## What is needed
Below is a listing. Quote from it, exactly, the lines from the one containing "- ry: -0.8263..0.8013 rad" down to the one containing "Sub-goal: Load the", both ends included, and nothing else.

## Entries shown
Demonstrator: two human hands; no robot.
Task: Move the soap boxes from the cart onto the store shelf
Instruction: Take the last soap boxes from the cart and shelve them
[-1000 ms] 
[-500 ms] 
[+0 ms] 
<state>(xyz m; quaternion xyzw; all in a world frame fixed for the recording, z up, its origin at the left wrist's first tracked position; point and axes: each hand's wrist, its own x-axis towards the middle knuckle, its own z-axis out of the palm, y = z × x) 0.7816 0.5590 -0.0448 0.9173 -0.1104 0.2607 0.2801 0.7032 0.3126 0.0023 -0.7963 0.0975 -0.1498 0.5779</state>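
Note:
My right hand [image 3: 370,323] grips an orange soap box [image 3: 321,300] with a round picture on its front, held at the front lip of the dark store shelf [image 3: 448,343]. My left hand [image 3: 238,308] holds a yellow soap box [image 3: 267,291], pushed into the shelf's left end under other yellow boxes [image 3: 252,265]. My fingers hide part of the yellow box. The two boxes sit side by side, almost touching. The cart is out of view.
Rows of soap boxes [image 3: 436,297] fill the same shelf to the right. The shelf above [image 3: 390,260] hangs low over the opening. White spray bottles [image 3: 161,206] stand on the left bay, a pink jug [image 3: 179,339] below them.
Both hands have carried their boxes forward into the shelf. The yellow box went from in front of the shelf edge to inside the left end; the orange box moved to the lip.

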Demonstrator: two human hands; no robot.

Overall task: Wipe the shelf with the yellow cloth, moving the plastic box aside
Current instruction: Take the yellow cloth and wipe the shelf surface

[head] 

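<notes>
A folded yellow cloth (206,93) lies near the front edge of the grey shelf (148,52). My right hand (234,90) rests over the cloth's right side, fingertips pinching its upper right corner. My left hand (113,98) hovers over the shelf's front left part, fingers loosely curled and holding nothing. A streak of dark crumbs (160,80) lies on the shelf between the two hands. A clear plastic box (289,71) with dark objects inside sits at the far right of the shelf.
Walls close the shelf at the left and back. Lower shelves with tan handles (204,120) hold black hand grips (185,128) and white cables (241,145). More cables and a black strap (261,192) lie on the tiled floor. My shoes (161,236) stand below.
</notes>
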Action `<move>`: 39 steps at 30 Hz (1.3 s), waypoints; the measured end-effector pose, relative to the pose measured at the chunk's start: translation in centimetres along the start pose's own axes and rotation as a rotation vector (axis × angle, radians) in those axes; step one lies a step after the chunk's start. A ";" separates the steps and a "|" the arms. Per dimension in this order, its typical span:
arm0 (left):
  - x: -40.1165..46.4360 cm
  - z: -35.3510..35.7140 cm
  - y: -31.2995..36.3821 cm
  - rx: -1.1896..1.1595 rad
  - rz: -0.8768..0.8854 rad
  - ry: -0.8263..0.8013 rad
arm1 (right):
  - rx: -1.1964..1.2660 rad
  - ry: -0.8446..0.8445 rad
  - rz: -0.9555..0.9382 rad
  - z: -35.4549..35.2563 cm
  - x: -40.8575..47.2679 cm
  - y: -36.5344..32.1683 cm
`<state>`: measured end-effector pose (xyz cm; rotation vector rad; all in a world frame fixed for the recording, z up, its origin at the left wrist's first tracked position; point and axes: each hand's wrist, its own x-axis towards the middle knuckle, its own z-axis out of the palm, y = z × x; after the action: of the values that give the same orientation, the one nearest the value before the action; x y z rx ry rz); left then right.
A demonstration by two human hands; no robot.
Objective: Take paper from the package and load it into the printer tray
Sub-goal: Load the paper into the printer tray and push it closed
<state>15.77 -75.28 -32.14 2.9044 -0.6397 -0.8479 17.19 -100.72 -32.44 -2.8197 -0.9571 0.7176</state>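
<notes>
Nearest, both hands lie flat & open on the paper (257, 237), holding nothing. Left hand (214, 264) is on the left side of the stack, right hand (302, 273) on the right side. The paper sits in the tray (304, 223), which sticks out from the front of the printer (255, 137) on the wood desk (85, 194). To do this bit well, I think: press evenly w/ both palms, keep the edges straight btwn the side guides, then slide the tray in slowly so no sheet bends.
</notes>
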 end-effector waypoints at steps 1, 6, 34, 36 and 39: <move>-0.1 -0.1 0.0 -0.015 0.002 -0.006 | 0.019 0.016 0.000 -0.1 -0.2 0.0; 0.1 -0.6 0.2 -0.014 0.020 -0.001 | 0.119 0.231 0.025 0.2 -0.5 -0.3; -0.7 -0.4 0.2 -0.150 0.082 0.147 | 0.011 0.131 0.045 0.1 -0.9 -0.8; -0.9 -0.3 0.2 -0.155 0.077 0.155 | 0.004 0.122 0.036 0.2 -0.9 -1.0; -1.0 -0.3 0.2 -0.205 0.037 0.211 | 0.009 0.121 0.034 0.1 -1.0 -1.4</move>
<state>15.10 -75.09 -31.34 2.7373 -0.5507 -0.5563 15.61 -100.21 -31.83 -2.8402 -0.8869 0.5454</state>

## Exercise answer
  - ry: -0.8263..0.8013 rad
arm1 (right):
  - rx: -1.1964..1.2660 rad
  - ry: -0.8446..0.8445 rad
  - rz: -0.9555..0.9382 rad
  - z: -35.4549..35.2563 cm
  - x: -40.8575..47.2679 cm
  - y: -36.5344..32.1683 cm
`<state>`: measured end-effector pose (xyz cm; rotation vector rad; all in a world frame fixed for the recording, z up, its origin at the left wrist's first tracked position; point and axes: each hand's wrist, its own x-axis towards the middle knuckle, its own z-axis out of the palm, y = z × x; after the action: of the values that give the same orientation, the one nearest the value before the action; x y z rx ry rz); left then right.
A demonstration by two human hands; no robot.
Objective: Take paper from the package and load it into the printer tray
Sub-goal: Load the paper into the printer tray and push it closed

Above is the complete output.